== Segment start ==

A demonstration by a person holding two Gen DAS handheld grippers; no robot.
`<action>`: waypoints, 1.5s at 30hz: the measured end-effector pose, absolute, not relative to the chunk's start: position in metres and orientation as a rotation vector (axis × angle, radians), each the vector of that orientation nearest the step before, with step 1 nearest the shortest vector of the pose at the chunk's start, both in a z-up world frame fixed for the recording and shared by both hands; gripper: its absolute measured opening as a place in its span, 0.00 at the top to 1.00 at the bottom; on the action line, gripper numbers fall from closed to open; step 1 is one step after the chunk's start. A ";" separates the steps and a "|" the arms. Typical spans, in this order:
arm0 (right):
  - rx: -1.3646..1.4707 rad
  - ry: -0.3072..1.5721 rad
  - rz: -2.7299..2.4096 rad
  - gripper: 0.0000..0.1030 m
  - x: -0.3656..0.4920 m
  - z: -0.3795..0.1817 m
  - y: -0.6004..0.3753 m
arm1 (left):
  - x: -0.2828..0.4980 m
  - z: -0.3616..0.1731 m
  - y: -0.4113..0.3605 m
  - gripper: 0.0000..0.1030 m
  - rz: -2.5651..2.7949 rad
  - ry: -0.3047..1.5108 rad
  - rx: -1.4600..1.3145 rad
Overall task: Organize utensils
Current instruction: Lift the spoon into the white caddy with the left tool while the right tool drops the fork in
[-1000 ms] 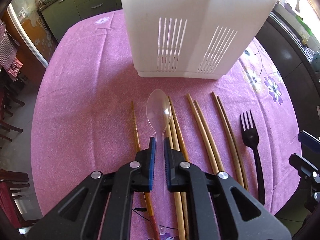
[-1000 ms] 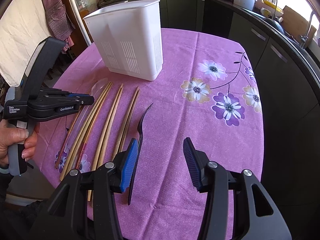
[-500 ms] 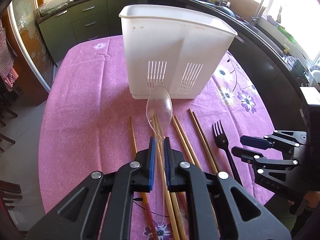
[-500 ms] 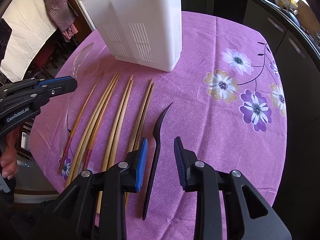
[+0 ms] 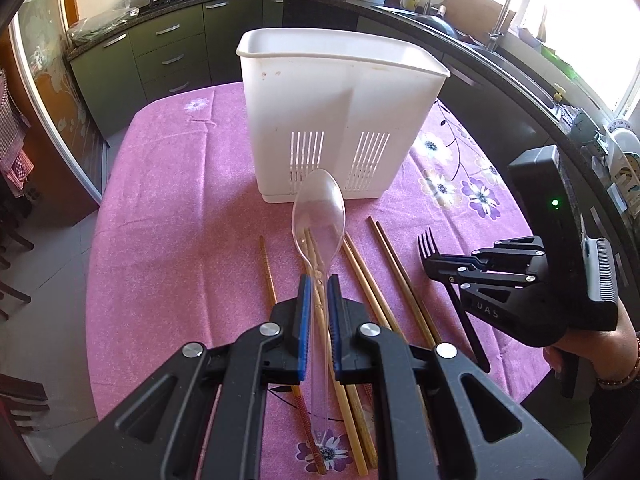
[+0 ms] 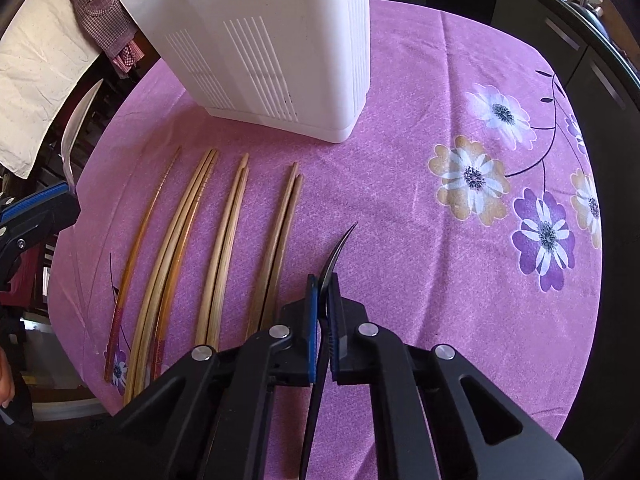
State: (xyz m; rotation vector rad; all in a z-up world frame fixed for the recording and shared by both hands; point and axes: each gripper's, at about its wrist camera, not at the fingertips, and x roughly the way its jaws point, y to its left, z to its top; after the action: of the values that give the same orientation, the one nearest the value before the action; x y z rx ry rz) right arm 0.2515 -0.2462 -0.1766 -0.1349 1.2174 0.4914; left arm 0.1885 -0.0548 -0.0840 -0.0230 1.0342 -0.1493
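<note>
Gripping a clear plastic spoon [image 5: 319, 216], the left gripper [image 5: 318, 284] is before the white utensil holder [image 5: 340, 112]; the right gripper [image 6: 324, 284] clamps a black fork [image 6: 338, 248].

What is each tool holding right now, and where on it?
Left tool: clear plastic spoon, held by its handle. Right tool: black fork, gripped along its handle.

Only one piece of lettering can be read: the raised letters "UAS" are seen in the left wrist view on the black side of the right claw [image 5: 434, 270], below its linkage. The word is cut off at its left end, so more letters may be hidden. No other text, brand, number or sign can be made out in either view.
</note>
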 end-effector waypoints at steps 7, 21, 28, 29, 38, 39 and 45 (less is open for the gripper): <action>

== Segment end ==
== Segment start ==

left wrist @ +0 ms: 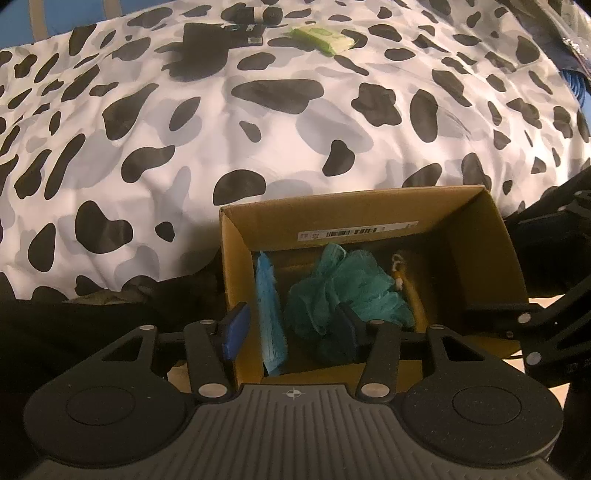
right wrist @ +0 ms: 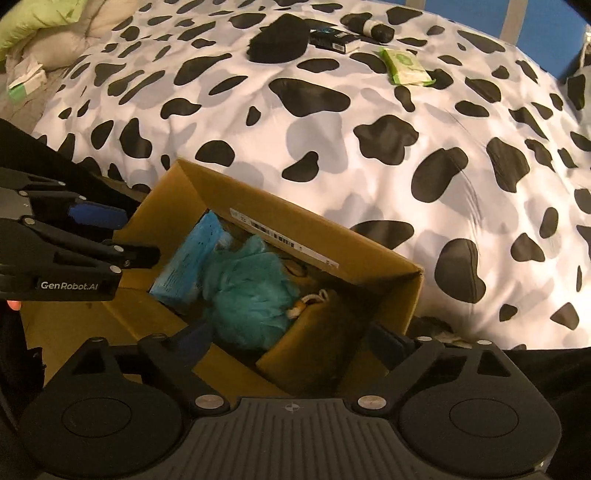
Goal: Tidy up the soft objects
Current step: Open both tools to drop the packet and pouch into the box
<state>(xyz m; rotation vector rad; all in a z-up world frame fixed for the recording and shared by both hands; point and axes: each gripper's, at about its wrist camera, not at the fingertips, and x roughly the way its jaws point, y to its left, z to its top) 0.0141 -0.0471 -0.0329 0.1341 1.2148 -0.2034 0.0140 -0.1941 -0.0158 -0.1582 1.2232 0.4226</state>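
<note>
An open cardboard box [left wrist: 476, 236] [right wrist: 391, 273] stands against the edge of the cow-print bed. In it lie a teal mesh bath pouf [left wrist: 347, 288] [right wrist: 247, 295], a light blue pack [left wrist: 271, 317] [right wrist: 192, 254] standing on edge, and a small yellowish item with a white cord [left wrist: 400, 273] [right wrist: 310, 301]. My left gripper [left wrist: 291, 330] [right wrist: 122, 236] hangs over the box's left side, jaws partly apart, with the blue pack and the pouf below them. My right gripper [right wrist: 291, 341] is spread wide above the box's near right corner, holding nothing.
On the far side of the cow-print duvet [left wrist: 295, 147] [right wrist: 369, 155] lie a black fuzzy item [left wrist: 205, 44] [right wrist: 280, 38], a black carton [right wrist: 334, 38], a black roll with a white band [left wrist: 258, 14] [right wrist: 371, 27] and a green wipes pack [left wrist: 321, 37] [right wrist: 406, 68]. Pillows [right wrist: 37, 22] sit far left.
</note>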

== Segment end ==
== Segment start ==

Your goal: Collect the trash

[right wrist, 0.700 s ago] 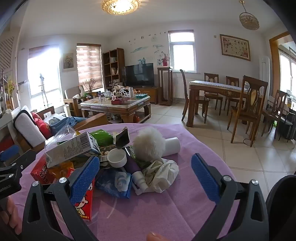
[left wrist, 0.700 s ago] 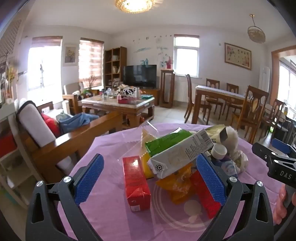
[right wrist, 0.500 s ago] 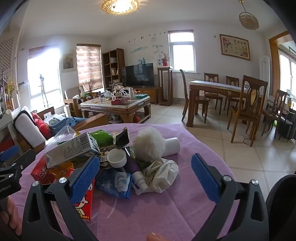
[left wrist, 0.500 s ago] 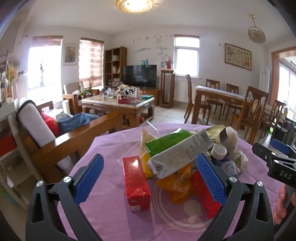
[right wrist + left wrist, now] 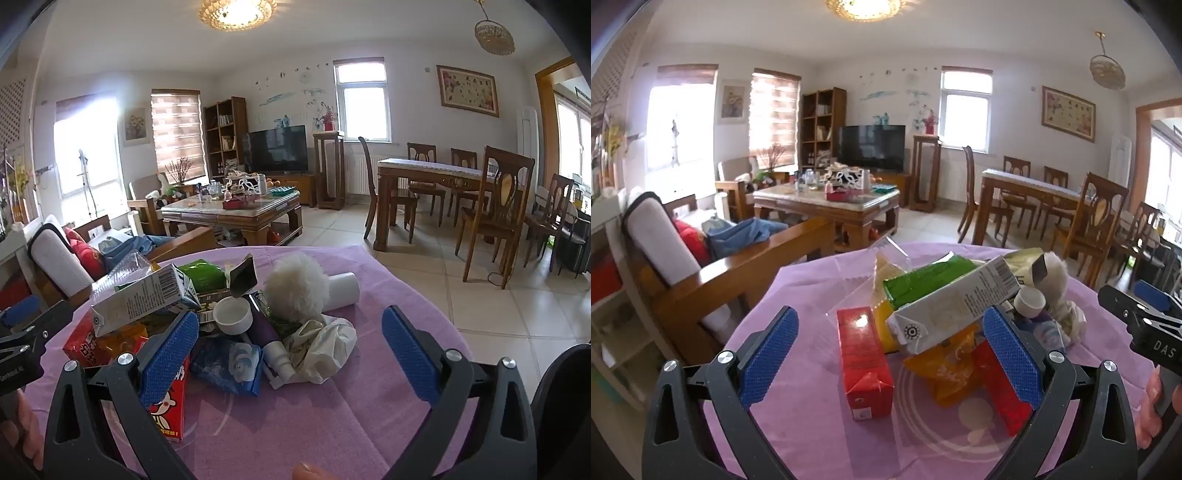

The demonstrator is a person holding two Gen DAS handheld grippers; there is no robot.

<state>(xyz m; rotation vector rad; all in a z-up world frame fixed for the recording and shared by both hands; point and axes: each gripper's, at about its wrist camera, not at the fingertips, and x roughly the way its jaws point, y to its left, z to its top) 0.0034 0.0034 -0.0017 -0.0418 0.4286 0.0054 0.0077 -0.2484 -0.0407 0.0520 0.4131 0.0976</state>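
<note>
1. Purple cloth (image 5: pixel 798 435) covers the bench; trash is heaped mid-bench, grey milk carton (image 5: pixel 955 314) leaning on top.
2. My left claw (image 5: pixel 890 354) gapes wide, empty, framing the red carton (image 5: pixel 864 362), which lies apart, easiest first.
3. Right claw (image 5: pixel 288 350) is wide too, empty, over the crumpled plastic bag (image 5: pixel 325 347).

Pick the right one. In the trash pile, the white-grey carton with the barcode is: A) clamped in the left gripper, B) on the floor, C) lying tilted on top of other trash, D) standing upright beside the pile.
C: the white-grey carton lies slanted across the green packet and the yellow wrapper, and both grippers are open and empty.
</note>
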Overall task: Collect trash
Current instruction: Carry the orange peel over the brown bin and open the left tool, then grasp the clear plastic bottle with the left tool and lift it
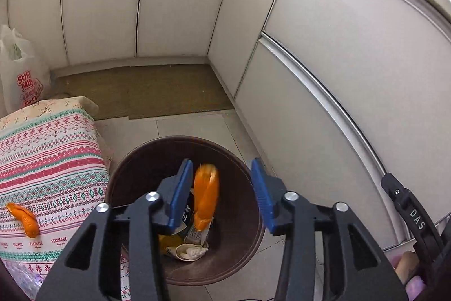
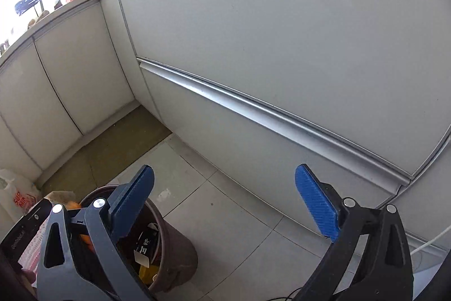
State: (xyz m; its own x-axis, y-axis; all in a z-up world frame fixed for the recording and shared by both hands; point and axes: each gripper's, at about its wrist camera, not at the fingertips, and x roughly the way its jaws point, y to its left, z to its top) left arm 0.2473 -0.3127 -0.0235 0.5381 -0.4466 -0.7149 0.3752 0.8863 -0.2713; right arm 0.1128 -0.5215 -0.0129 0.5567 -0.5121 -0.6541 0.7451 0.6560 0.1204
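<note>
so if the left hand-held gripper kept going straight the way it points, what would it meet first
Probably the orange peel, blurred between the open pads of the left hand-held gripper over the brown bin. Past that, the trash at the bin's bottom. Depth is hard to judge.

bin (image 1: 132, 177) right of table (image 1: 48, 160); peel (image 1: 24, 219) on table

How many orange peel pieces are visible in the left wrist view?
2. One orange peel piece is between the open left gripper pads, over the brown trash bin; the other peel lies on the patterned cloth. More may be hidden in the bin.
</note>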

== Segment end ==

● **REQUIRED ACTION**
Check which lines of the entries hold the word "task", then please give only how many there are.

● **RESULT BELOW**
2